Les acides phénoliques : de la recherche au marché

Les acides phénoliques : de la recherche au marché

Le 1er juillet s’est tenu un workshop sur le potentiel des acides phénoliques dans le cadre de l’édition digitale 2020 de BIOKET, avec l’objectif d’échanger sur les principaux verrous rencontrés lors du passage du laboratoire à l’échelle industrielle dans le domaine de la chimie bio-sourcée, avec les acides phénoliques comme exemple concret.

Les 160 participants à cet évènement et les échanges avec les intervenants ont montré l’intérêt de cette famille de molécules dans le développement d’une véritable filière chimie du végétal, en raison de leurs propriétés anti-oxydantes et leur potentiel comme précurseurs d’autres molécules d’intérêt, avec des applications en chime, pharma, cosmétique, IAA, etc.

Le workshop a été l’occasion de mettre en avant les compétences du Carnot 3BCAR autour de cette famille de molécules d’intérêt et plus largement celles d’INRAE. Egalement, d’avoir le retour d’expériences d’industriels –de la start-up au grand groupe– concernant l’étape clé de changement d’échelle avec trois exemples d’application différentes d’acides phénoliques.

A travers les témoignages des industriels présents, Celabor, Oléoinnov, Eurodia Industrie, Solvay et SEPPIC, il a été mis en évidence une vraie demande du marché pour ces molécules. Ce marché représente 35 M$ et les demandes en acide férulique devraient atteindre plus de 750 t/an d’ici 2025, avec un prix compris entre 30$/kg et 200$/kg en fonction de la pureté de la molécule. Les acides phénoliques sont déjà largement utilisés dans de nombreux domaine et notamment l’acide férulique pour la cosmétique avec plus de 1280 produits disponibles.
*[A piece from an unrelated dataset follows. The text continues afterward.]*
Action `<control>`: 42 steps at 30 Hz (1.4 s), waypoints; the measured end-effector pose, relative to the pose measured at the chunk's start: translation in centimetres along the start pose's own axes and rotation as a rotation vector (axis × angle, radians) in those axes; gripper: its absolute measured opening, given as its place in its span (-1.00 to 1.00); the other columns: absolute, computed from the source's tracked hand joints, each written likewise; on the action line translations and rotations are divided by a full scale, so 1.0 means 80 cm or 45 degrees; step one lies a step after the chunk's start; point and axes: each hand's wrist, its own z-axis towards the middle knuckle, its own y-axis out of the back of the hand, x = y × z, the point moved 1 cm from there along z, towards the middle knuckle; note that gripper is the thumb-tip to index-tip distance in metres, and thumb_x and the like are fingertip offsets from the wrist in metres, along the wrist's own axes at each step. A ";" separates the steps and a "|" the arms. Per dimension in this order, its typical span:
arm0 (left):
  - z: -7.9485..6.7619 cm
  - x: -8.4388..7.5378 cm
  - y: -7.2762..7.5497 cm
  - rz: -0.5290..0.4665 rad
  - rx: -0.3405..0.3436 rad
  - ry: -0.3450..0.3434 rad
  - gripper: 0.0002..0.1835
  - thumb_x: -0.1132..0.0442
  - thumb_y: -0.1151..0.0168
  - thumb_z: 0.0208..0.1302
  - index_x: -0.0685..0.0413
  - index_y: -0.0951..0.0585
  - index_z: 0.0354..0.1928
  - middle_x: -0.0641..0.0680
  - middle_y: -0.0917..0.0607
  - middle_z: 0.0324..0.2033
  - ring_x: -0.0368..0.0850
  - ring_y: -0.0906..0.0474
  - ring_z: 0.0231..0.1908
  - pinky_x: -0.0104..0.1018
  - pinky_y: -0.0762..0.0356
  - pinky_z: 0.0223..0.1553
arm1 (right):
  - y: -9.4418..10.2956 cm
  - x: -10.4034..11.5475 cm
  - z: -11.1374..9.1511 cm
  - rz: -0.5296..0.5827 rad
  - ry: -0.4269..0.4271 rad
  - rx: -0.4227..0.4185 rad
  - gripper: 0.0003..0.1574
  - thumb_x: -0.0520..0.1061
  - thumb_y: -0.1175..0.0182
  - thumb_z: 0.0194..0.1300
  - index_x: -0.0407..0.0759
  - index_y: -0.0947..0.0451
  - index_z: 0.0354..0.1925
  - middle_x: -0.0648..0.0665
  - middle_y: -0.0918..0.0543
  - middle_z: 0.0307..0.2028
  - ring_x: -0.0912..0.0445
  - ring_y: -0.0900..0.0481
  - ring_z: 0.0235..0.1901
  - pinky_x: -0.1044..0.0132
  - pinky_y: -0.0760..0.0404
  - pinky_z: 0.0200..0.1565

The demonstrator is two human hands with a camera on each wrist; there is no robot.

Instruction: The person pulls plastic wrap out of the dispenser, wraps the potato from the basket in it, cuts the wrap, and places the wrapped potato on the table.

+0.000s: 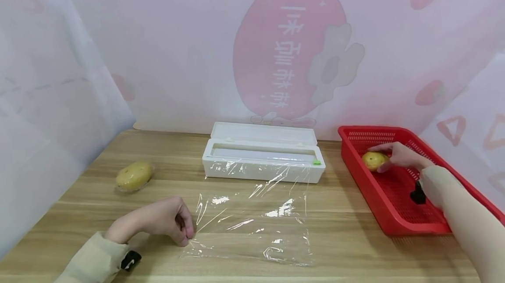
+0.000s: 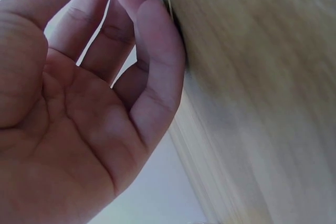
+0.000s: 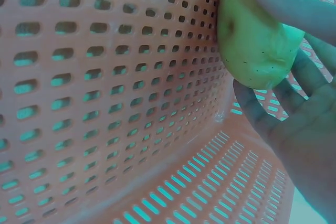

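Inside the red basket (image 1: 360, 195), my right hand (image 1: 400, 157) grips a yellow potato (image 1: 372, 160). In the right wrist view the thumb lies across the potato (image 3: 257, 35) and the other fingers curl under it, close to the perforated side wall. My left hand (image 1: 167, 221) pinches the near left corner of a sheet of clear plastic wrap (image 1: 252, 226) at the tabletop. That sheet stretches back to a white dispenser box (image 1: 262, 171) with its lid raised and a roll (image 1: 264, 155) inside. The left wrist view shows the fingertips together at the wood surface.
A second potato (image 1: 135, 176), with shiny film around it, lies on the wooden table (image 1: 169, 156) at the left. A green slider (image 1: 317, 162) sits at the right end of the dispenser's front edge. Printed cloth (image 1: 189, 55) hangs behind and at both sides.
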 end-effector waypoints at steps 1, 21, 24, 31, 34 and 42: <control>0.000 0.001 0.000 0.001 0.000 0.000 -0.83 0.38 -0.56 -0.14 0.01 -0.73 -0.49 -0.06 -0.70 -0.53 -0.20 -0.57 -0.51 -0.36 -0.56 -0.45 | 0.000 0.000 0.001 -0.006 0.001 -0.003 -0.17 -0.05 -0.52 0.04 -0.23 -0.50 0.26 -0.32 -0.54 0.09 -0.15 -0.41 -0.01 0.09 -0.51 -0.10; 0.001 0.000 0.004 -0.021 0.022 -0.001 -0.83 0.38 -0.55 -0.13 0.04 -0.72 -0.47 -0.05 -0.69 -0.52 -0.20 -0.56 -0.50 -0.36 -0.56 -0.44 | -0.001 -0.002 -0.005 0.017 -0.005 -0.011 -0.15 -0.02 -0.54 0.01 -0.22 -0.51 0.25 -0.31 -0.55 0.09 -0.15 -0.41 0.00 0.11 -0.50 -0.09; 0.000 0.000 0.004 -0.013 0.022 0.006 -0.83 0.38 -0.55 -0.13 0.04 -0.72 -0.47 -0.05 -0.69 -0.52 -0.19 -0.56 -0.49 -0.36 -0.55 -0.43 | 0.000 -0.002 -0.005 0.017 -0.001 -0.009 -0.16 -0.02 -0.54 0.00 -0.21 -0.52 0.24 -0.29 -0.56 0.08 -0.14 -0.41 0.00 0.11 -0.50 -0.09; -0.001 0.000 0.004 -0.008 0.018 0.011 -0.83 0.37 -0.55 -0.13 0.04 -0.72 -0.48 -0.06 -0.69 -0.52 -0.20 -0.56 -0.49 -0.37 -0.55 -0.43 | 0.003 -0.001 -0.002 -0.018 -0.012 -0.016 -0.13 0.03 -0.56 -0.03 -0.19 -0.53 0.24 -0.28 -0.56 0.07 -0.12 -0.42 -0.02 0.15 -0.53 -0.11; -0.001 0.001 0.003 -0.008 0.015 0.003 -0.83 0.38 -0.55 -0.13 0.04 -0.72 -0.48 -0.06 -0.69 -0.52 -0.20 -0.56 -0.50 -0.37 -0.55 -0.43 | 0.009 0.005 -0.002 -0.002 -0.006 -0.021 -0.13 0.00 -0.56 -0.02 -0.20 -0.52 0.25 -0.29 -0.56 0.09 -0.12 -0.43 -0.01 0.14 -0.54 -0.10; 0.001 0.003 0.005 -0.002 0.019 -0.001 -0.83 0.38 -0.55 -0.13 0.03 -0.72 -0.48 -0.06 -0.69 -0.52 -0.19 -0.57 -0.49 -0.36 -0.57 -0.42 | 0.023 0.020 -0.010 -0.002 0.019 -0.051 -0.14 -0.01 -0.57 -0.03 -0.20 -0.54 0.23 -0.24 -0.60 0.05 -0.06 -0.48 -0.08 0.21 -0.55 -0.13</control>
Il a ainsi été possible de dégager des éléments clés de succès pour la création de nouvelles chaines de valeur (y compris de nouvelles fonctionnalités) basées sur l’exploitation de cette famille de composés phénoliques :

  • Le « time to market » en chimie du végétal est ≠de celui de la chimie classique,
  • La nécessité de favoriser une approche bioraffinerie multi-produits avec un cracking complet et une valorisation pour l’ensemble des marchés →valorisation du « pool » de molécules produites et bien définir le niveau de pureté finale requis selon les applications.
  • Les acides phénoliques se trouvant à faible concentration dans les plantes et dans les phases liquides des procédés d’extraction, il ne faut pas minimiser les couts de purification et la prise en charge des coproduits et des déchets.
  • Il est essentiel de mettre en place des procédés d’extraction et de purification adaptés et respectueux de l’environnement et permettant de préserver la bioactivité de ces molécules qui permettent de répondre à la demande de « naturalité » des consommateurs.
  • L’exploitation durable de la ressource végétale européenne (dont les sous-produits et coproduits) peut constituer une opportunité de développement et de croissance ; prise en compte de la réglementation (label « naturel », protocole de Nagoya…).

 

C’est dans cette volonté d’apporter des réponses innovantes aux marchés que le Carnot 3BCAR a financé un projet de recherche portant notamment sur l’extraction de l’acide férulique : Valéoris (lien vers fiche projet). Ce projet est mené par les laboratoire LBE et BBF.